|
|
-
Questions about HDFS’s placement policy
Giovanni Marzulli 2012-03-14, 16:24
Hello,
I'm trying HDFS on a small test cluster and I need to clarify some doubts about hadoop behaviour.
Some details of my cluster: Hadoop version: 0.20.2 I have two racks (rack1, rack2). Three datanodes for every rack. Replication factor is set to 3.
"HDFS’s placement policy is to put one replica on one node in the local rack, another on a node in a different (remote) rack, and the last on a different node in the same remote rack." Instead, I noticed that sometimes, a few blocks of files are stored as follows: two replicas in the local rack and a replica in a different rack. Are there exceptions that cause different behaviour than default placement policy? Likewise, at times some blocks are read from nodes in the remote rack instead of nodes in the local rack. Why does it happen?

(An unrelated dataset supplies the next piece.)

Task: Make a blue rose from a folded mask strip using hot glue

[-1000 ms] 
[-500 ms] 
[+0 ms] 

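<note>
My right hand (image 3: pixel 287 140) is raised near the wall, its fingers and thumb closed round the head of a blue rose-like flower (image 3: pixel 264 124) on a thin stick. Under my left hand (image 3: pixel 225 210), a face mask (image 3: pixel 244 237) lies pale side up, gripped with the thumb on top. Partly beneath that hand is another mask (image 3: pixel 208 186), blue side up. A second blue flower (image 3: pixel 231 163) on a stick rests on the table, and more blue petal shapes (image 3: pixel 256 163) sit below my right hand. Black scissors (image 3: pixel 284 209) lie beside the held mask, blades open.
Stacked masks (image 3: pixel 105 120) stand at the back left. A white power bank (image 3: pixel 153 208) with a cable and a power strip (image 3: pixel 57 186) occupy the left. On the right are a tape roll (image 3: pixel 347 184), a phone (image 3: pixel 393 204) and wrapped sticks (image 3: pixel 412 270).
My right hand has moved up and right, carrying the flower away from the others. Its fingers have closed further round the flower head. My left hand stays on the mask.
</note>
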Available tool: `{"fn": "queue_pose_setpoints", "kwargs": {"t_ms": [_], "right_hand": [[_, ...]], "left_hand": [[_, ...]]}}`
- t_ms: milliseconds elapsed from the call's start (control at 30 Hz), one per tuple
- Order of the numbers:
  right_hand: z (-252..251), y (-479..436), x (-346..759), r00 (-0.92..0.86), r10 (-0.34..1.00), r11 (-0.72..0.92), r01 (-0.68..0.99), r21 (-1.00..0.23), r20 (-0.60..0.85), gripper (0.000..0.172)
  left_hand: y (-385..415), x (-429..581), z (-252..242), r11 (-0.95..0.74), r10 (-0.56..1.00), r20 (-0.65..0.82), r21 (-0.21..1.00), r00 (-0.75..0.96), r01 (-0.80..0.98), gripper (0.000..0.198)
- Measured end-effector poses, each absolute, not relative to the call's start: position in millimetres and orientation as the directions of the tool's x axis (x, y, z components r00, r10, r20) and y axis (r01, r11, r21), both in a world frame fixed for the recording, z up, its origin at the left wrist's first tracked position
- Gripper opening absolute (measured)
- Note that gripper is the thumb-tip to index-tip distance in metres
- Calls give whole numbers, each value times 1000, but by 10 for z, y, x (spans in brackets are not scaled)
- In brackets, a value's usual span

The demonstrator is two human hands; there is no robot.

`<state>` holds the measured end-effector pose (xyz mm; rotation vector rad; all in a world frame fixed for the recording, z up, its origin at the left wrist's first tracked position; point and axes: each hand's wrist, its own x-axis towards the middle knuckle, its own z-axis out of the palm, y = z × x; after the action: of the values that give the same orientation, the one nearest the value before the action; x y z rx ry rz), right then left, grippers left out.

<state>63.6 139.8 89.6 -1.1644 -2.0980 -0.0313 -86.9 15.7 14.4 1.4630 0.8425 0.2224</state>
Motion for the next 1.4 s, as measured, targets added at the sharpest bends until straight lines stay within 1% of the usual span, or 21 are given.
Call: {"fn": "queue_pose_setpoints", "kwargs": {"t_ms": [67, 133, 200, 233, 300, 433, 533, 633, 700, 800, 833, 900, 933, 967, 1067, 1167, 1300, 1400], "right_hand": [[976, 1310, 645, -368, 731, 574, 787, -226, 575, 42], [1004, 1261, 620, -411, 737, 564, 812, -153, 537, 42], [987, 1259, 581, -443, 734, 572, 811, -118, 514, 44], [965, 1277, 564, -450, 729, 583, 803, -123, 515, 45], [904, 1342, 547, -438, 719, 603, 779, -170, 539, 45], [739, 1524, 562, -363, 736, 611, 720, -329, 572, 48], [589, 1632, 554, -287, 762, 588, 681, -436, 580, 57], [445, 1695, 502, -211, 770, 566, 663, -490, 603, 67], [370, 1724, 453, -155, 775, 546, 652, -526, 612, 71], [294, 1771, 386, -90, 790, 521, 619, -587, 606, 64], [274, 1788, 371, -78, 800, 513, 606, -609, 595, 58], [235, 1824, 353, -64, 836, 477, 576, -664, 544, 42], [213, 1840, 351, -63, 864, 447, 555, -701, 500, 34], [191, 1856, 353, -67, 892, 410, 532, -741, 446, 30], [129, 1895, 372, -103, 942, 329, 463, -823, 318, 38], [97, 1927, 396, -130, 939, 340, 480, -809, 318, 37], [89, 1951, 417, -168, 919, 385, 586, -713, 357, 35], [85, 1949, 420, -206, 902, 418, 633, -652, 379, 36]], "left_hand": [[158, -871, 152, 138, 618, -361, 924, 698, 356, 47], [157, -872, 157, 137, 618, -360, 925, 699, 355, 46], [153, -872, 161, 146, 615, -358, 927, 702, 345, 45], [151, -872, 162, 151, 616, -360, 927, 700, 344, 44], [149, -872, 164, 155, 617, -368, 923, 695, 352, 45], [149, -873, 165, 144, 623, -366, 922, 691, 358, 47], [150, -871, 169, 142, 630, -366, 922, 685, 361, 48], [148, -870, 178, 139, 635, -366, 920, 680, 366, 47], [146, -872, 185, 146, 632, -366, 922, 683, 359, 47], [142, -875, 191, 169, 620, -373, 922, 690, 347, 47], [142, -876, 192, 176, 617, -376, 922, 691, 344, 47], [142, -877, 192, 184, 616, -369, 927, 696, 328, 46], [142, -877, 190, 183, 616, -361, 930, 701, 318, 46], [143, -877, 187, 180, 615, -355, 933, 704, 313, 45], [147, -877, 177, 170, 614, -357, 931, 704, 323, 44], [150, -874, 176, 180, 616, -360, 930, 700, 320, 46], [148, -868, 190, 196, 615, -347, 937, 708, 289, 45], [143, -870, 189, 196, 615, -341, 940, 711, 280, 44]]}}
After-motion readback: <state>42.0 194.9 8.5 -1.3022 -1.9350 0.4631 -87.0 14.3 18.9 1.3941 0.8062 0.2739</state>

Another thing:if I have two datacenters and two racks for each of them (so a hierarchical network topology), where tworemote replicas arestored? Does Hadoop consider the hierarchy and stores one replica in the local datacenter and two replicas in the other datacenter? Or the two replicas are stored in a totally random rack?
Thanks Gianni
-
Re: Questions about HDFS’s placement policy
Suresh Srinivas 2012-03-14, 23:14
See my comments inline:
On Wed, Mar 14, 2012 at 9:24 AM, Giovanni Marzulli < [EMAIL PROTECTED]> wrote:
> Hello, > > I'm trying HDFS on a small test cluster and I need to clarify some doubts > about hadoop behaviour. > > Some details of my cluster: > Hadoop version: 0.20.2 > I have two racks (rack1, rack2). Three datanodes for every rack. > Replication factor is set to 3. > > "HDFS’s placement policy is to put one replica on one node in the local > rack, another on a node in a different (remote) rack, and the last on a > different node in the same remote rack." > Instead, I noticed that sometimes, a few blocks of files are stored as > follows: two replicas in the local rack and a replica in a different rack. Are > there exceptions that cause different behaviour than default placement > policy? >
Your description of replica placement is correct. However a node chosen based on this placement may not be a good target, due to the traffic on the node, remaining space etc. See BlockPlacementPolicyDefault#isGoodTarget(). Given the small cluster size, you may be seeing different behavior based on load of individual nodes, racks etc.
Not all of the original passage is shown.